Nice - I'm not about to stick EY on mine even once I have the refractometer but all the rest of the data is there (plus rating)


----------



## MWJB

If you average it all out, you get 30second total shot time, 2.35:1 ratio, I only included shots that hit 21% and over (you can under-extract at any ratio).


----------



## MarkyP

Whoa!

there's a lot to take in here...


----------



## MWJB

MarkyP said:


> Whoa!
> 
> there's a lot to take in here...


Simpler than it looks really...in the context of Boots' shots recorded, once you get over 2.24:1 a 21%EY is easier, odds getting better the longer you go. Can take 23-33 seconds total.


----------



## robashton

My turn!

Got a new coffee in, it doesn't (with my first couple brazen brews) seem to be as soluble as coffees I've put through previously. Two things come to mind

1) Perhaps I don't want to extract more with this coffee, it might not improve flavour - perhaps I should just increase strength and be happy (so up dose)

2) But I want to extract more because how else can I learn about this coffee?

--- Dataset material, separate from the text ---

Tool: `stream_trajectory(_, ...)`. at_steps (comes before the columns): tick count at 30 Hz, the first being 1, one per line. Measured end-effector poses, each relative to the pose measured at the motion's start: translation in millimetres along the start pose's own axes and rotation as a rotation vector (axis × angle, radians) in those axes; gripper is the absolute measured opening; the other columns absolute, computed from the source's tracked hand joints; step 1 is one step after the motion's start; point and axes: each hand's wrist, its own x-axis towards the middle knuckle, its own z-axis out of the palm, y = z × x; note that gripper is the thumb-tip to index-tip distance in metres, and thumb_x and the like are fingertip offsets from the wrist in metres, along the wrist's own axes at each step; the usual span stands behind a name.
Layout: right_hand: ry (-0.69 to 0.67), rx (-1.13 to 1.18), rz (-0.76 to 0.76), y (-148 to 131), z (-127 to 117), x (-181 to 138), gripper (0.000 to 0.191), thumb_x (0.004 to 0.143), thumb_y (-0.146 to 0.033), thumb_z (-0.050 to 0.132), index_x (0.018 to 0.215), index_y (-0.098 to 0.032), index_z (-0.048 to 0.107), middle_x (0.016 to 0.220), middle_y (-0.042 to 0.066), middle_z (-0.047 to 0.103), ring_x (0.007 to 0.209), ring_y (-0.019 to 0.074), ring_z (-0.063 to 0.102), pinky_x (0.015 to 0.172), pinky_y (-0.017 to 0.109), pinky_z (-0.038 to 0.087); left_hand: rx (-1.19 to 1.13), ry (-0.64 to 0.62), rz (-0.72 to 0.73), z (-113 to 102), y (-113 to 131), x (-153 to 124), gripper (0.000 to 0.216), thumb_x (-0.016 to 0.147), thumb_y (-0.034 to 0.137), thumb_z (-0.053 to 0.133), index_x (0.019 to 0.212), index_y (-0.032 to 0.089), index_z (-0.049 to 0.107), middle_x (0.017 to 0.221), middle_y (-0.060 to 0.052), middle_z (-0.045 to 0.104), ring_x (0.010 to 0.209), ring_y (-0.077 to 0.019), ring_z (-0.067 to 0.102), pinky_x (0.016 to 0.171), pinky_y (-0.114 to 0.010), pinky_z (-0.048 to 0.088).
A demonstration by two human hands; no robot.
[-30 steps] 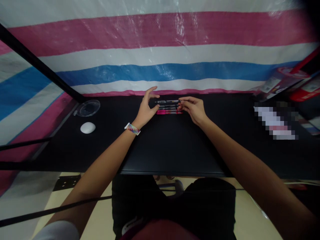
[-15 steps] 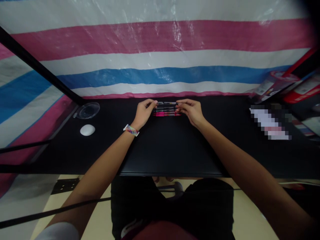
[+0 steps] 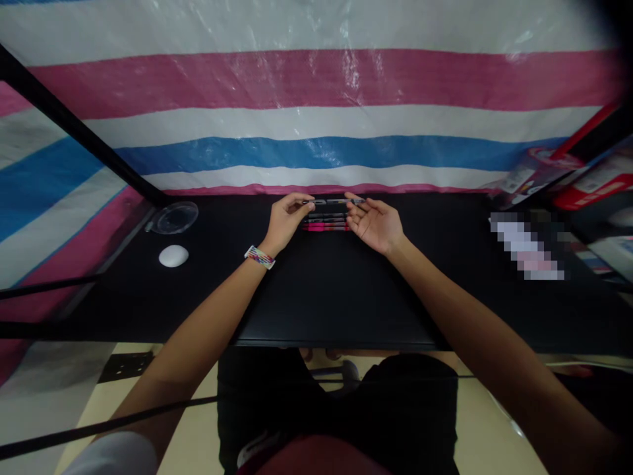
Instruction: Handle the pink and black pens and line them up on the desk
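Note:
A dark pen with light markings (image 3: 332,201) lies crosswise between my hands, at the far side of a row of several pens. My left hand (image 3: 287,218) is closed on its left end, thumb against fingers. At the pen's right end is my right hand (image 3: 378,225), palm turned partly up. Its thumb and a finger meet the pen there, while the other fingers are loosely spread. Nearer to me lie dark pens (image 3: 329,216) and pink-red pens (image 3: 324,226), side by side on the black table (image 3: 326,290). The fingers partly hide their ends.
To the left are a round clear lid (image 3: 174,218) and a white rounded object (image 3: 173,256). A clear container with a pinkish rim (image 3: 529,175) stands at the right back, behind a blurred-out item (image 3: 527,245). Striped sheeting (image 3: 316,119) closes off the far side.
My right hand has turned its palm up and its fingers have spread somewhat. The held pen has risen slightly, showing more of its right end. My left hand stays nearly in place.

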Motion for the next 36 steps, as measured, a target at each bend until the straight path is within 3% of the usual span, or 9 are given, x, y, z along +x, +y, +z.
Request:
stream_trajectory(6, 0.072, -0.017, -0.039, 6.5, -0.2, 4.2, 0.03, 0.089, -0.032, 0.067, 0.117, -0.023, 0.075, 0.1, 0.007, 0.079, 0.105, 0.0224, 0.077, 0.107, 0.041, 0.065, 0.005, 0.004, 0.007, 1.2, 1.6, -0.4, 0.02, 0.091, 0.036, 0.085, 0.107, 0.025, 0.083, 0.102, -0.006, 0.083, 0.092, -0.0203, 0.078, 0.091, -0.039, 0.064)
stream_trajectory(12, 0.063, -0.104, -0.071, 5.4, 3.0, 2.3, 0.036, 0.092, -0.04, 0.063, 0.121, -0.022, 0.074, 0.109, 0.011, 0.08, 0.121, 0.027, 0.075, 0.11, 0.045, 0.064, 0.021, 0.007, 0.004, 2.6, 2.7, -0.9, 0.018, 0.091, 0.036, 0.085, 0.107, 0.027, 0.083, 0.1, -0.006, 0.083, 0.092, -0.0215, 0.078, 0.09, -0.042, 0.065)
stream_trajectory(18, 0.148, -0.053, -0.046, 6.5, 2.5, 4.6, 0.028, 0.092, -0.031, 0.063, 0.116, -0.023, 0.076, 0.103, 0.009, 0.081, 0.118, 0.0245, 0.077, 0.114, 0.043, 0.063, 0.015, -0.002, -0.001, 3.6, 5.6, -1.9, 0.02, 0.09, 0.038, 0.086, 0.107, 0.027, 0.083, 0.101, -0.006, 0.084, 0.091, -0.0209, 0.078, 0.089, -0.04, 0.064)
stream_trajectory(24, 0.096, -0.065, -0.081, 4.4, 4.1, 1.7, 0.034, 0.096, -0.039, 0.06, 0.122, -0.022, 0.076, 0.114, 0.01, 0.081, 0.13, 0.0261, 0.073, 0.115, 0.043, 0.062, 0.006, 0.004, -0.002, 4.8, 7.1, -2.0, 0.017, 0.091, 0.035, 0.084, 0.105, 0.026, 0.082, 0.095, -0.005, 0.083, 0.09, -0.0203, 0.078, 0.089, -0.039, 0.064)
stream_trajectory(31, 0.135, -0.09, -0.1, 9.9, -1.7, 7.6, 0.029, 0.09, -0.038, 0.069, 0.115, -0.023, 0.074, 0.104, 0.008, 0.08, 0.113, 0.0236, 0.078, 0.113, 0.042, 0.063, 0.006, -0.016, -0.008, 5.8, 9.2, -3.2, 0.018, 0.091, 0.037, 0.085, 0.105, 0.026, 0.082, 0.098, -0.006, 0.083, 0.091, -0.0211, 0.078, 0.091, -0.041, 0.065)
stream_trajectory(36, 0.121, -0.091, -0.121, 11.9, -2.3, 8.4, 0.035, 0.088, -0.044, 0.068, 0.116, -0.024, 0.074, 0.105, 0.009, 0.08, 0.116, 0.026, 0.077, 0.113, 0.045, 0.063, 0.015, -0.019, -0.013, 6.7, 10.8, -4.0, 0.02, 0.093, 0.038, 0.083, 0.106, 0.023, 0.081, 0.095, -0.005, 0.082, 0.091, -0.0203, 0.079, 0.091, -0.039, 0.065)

My first couple of brews were

27g + 500ml at 93C with 45s pre-soak = 1.03 TDS

28g + 500ml at 93C with 45s pre-soak = 1.16 TDS

I went slightly finer with that second attempt but I probably shouldn't go finer or the water will just punch through the coffee bed (past experience).

I could try a 96C bit of fun

I could say sod it, grind finer

I could counter-intuitively grind coarser

With most Has Bean stuff I've been getting 1.3 TDS with this recipe very easily.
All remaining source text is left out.